Пянджикентское княжество имело в длину, если считать по течению Зеравшана, немного более чем 100 километров. Во всяком случае, вверх по реке оно доходило до замка на горе Муги несколько выше, вниз по реке оно простиралось до того места, где была поставлена плотина Варагсар, что и значит «голова плотины»; теперь здесь находится селение Рабат-и-Ходжа. Место это в ирригационном отношении издавна было очень важное: отсюда отходил большой арык, поставлявший воду в Самарканд и его окрестности.
В пянджикентское владение входили, повидимому, частично земли по Магиан-Дарье и Кштуту, во всяком случае, земли, находящиеся в нижнем течении этих рек. Значение самого городя Пянджикента обусловливалось несколькими важными причинами. Прежде всего Пянджикент был последним городом Согда, если двигаться вверх по Зеравшану, в горы. Выше городов не было, имелись только селения и горные замки, расположенные в излучине, при впадении горных саев в Зеравшан или другие реки — Кштут, Магиан-Дарью, Фан-Дарью, Ягноб-Дарью, Искандер-Дарью и т. д.
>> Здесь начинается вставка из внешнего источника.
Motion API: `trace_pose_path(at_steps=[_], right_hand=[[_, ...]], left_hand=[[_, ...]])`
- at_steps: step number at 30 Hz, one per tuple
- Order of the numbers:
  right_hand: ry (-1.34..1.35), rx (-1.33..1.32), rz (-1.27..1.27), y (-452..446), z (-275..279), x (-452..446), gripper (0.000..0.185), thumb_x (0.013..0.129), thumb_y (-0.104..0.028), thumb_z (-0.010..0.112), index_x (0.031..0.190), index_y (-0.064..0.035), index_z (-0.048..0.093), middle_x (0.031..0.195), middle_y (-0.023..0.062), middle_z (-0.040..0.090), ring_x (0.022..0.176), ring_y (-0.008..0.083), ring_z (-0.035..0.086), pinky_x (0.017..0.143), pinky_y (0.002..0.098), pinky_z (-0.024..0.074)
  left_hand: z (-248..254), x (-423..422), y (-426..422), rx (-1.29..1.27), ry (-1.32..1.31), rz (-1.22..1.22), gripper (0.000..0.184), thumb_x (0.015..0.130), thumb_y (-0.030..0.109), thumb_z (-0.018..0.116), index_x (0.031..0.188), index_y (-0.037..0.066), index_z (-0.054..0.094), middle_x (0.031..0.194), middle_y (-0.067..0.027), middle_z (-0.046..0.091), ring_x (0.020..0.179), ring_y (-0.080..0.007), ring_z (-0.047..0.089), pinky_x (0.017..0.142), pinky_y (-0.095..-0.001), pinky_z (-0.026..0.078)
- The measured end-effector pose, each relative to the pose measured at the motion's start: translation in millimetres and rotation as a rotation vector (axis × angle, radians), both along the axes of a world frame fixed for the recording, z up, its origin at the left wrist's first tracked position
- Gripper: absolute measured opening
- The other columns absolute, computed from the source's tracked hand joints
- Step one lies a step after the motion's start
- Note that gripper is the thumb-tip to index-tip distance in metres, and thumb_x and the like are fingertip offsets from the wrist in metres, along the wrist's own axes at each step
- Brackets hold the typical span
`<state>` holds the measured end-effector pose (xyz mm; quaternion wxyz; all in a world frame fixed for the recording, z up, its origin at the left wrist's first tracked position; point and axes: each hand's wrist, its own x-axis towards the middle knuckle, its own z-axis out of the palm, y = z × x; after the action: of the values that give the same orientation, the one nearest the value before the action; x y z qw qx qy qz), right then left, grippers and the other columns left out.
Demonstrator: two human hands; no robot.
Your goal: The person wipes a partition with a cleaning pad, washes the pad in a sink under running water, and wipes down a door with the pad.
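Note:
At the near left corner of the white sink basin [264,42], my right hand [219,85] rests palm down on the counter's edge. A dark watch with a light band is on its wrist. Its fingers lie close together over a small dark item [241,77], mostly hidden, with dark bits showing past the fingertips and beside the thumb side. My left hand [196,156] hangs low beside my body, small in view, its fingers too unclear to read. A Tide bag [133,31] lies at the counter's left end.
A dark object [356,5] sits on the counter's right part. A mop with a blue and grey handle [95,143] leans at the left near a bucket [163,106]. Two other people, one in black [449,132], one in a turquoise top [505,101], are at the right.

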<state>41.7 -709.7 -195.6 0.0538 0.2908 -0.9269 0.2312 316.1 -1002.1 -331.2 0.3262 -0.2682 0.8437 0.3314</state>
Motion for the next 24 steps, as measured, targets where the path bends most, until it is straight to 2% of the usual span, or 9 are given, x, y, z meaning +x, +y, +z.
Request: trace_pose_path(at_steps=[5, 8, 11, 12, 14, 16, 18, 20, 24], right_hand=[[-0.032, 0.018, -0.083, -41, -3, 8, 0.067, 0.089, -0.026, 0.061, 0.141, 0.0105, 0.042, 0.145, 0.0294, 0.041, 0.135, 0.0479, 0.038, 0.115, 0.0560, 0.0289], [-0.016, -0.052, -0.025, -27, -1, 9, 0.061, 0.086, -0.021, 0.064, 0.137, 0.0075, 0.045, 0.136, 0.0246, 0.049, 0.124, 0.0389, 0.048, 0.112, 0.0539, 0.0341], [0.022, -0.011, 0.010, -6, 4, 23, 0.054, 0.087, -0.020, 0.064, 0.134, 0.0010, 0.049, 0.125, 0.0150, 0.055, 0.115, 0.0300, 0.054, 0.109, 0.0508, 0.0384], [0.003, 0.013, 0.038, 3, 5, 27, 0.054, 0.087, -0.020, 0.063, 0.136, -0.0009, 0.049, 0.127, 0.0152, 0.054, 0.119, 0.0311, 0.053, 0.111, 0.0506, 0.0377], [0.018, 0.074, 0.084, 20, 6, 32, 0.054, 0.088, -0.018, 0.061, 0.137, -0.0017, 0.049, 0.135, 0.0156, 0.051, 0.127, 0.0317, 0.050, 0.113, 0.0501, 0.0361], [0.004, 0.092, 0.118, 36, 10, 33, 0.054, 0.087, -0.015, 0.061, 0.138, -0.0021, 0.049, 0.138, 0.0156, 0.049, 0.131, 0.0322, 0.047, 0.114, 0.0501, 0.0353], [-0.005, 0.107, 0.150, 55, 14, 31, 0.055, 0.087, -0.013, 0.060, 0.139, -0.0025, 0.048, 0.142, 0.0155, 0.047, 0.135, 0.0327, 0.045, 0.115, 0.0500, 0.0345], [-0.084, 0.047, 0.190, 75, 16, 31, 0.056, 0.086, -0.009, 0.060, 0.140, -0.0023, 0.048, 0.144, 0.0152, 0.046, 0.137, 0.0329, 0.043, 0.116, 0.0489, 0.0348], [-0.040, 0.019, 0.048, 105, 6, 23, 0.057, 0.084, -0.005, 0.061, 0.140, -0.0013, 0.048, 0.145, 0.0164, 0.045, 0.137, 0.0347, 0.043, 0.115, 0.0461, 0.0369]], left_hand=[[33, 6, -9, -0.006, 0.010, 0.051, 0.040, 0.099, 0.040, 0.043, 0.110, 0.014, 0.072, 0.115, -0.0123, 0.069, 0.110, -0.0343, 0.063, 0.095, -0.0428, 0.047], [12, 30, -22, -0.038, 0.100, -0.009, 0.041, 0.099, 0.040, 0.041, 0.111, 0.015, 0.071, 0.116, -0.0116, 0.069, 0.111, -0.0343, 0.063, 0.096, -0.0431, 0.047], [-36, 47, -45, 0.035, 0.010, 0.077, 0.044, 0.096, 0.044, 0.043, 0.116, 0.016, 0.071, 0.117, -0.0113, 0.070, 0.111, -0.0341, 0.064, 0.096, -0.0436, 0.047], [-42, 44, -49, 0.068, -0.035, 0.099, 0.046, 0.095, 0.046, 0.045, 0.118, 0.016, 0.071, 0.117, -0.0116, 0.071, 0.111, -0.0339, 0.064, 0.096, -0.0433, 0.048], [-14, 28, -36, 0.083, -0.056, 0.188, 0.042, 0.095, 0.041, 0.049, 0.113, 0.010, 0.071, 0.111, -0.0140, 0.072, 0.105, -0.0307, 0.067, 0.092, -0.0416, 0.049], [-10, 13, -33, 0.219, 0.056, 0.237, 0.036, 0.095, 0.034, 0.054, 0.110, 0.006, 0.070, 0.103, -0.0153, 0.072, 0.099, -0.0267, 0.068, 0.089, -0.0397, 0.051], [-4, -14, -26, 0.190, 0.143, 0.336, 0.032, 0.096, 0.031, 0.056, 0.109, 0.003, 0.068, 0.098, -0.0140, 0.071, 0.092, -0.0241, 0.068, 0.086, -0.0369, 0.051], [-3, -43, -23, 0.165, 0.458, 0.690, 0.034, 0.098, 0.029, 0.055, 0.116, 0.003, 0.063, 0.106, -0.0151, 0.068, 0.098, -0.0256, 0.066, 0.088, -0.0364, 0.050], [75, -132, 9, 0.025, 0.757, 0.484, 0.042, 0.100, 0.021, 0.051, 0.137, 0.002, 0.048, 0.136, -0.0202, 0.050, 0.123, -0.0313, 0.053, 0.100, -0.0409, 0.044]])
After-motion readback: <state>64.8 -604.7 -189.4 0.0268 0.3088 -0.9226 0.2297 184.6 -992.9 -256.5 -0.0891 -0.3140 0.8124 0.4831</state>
К Пянджикенту с гор по горным тропам сходились торговые пути от указанных выше горных селений и замков. В Пянджикент свозили с гор кожи, овечью шерсть, прекрасный сухой урюк, а из Пянджикента везли всё, что выделывали селения и города Согда: шёлковые, хлопчатобумажные ткани, вооружение, изделия из золота и серебра, керамику и т. д.
Не случайно, что в документах на согдийском языке, найденных в замке на горе Муг, часто встречается термин «бадж» в значении «торговая пошлина», а также связанный с ним термин, обозначающий «сборщик торговых налогов». Эти факты определённо указывают, что в Пянджикенте была настоящая таможня, которая и производила в пользу пянджикентского владетеля систематические взимания со всех товаров, идущих в горы и обратно. Имел большое значение Пянджикент и в качестве религиозного центра. В одном из важных[19] документов XVI века, в котором говорится о землях в районе Пянджикента, принадлежавших потомкам Ходжи-Ахрара, Пянджикент назван Мугкеде-и-Пявджикент. В самом этом названии заключено представление людей XVI века о прошлом Пянджикента как места святилищ древних мугов, молившихся в храмах огня. В настоящее время, после того как раскопаны в древнем Пявджикенте уже два домусульманских храма, значение его как религиозного центра подтверждается целиком. Не был ли Пянджикент действительно религиозным центром в домусульманское время каких-то пяти селений, что и значит самое название Пянджикент?